▶ **Exercise aim**
This exercise asks for every line of the material that includes the word "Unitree".

▶ **Source material**
-*-

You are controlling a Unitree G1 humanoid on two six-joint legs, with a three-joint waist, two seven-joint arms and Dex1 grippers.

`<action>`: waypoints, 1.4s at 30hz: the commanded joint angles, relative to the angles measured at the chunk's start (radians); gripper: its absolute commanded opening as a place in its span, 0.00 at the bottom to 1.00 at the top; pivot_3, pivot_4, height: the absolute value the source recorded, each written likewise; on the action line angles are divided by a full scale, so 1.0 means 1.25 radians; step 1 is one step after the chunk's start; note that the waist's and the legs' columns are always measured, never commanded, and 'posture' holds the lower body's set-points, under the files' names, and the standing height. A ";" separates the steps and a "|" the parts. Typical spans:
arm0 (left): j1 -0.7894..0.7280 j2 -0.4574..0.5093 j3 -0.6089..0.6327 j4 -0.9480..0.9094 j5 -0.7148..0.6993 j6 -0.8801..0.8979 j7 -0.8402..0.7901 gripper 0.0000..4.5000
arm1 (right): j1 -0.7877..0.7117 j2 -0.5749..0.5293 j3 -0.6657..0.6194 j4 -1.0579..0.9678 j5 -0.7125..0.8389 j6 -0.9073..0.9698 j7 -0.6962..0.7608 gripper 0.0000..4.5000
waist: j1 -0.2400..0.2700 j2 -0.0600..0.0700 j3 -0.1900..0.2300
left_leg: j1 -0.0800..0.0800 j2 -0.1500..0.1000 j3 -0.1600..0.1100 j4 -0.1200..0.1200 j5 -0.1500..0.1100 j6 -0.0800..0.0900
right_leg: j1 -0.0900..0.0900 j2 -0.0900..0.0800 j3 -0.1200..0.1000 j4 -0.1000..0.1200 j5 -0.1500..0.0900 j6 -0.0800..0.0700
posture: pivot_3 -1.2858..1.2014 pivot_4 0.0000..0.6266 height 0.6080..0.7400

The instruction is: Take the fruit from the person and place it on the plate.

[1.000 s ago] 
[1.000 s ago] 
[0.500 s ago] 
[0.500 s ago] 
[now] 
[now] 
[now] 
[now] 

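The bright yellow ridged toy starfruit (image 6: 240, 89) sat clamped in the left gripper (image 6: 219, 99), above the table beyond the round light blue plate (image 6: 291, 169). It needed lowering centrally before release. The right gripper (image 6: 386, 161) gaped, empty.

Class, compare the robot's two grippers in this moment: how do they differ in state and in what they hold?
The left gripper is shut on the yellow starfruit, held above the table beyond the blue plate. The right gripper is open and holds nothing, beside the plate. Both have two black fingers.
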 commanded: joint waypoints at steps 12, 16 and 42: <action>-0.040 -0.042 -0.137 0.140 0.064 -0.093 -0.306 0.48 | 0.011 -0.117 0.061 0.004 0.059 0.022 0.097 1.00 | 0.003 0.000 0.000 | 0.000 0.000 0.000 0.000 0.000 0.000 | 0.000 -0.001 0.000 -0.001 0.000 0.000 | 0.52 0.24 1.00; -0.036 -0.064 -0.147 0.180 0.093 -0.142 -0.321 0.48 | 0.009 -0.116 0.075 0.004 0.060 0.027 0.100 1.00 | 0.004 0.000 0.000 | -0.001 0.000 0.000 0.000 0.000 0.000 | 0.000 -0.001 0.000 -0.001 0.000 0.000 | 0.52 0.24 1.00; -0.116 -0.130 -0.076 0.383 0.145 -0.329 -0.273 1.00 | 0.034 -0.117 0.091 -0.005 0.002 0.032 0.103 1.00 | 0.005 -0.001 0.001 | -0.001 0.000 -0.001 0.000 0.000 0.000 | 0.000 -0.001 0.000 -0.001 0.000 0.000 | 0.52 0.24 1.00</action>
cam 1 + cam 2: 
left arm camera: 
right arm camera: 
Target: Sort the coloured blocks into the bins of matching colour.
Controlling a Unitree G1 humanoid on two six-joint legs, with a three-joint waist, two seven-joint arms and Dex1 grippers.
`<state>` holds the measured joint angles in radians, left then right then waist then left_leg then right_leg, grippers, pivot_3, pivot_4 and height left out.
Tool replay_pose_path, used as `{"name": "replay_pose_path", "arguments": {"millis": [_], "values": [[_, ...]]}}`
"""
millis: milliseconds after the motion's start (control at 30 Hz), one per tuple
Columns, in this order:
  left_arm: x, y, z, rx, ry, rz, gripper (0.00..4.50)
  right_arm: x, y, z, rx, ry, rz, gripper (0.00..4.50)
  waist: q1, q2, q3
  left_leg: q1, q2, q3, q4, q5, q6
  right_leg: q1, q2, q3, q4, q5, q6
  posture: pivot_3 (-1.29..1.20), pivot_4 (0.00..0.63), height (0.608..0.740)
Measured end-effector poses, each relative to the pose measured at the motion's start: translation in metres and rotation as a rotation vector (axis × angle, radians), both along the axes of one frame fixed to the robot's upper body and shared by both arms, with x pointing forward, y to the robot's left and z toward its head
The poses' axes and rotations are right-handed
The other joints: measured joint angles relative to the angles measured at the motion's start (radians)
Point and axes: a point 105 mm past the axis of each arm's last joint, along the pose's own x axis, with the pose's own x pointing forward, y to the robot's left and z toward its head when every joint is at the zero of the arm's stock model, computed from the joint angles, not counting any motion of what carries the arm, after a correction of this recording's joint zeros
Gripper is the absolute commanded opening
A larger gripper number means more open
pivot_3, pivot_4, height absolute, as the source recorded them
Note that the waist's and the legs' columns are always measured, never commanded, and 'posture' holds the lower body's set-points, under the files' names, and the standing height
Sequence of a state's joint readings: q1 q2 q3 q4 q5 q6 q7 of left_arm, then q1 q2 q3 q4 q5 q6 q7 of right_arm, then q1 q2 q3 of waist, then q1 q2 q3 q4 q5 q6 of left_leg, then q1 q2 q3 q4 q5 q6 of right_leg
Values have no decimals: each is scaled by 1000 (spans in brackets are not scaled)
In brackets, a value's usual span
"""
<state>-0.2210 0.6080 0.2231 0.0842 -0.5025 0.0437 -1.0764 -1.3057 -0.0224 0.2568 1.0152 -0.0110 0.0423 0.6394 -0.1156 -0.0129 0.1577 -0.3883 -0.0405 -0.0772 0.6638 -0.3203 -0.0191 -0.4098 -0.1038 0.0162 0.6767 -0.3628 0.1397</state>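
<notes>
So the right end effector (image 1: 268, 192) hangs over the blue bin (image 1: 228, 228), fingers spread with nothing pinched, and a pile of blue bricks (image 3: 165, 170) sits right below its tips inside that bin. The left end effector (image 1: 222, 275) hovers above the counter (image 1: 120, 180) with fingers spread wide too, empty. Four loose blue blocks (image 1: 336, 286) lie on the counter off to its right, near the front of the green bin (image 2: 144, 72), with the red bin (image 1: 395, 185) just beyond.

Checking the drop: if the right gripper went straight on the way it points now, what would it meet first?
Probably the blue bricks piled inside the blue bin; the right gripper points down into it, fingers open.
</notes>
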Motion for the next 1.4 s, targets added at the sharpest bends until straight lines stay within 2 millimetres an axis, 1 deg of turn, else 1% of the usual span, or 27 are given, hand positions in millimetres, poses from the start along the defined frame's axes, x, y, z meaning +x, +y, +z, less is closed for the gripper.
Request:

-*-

▶ **Worked solution**
You are controlling a Unitree G1 humanoid on two six-joint legs, with a three-joint waist, two seven-joint arms and Dex1 grippers.
Controlling a Unitree G1 humanoid on two six-joint legs, with a three-joint waist, two seven-joint arms and Dex1 grippers.

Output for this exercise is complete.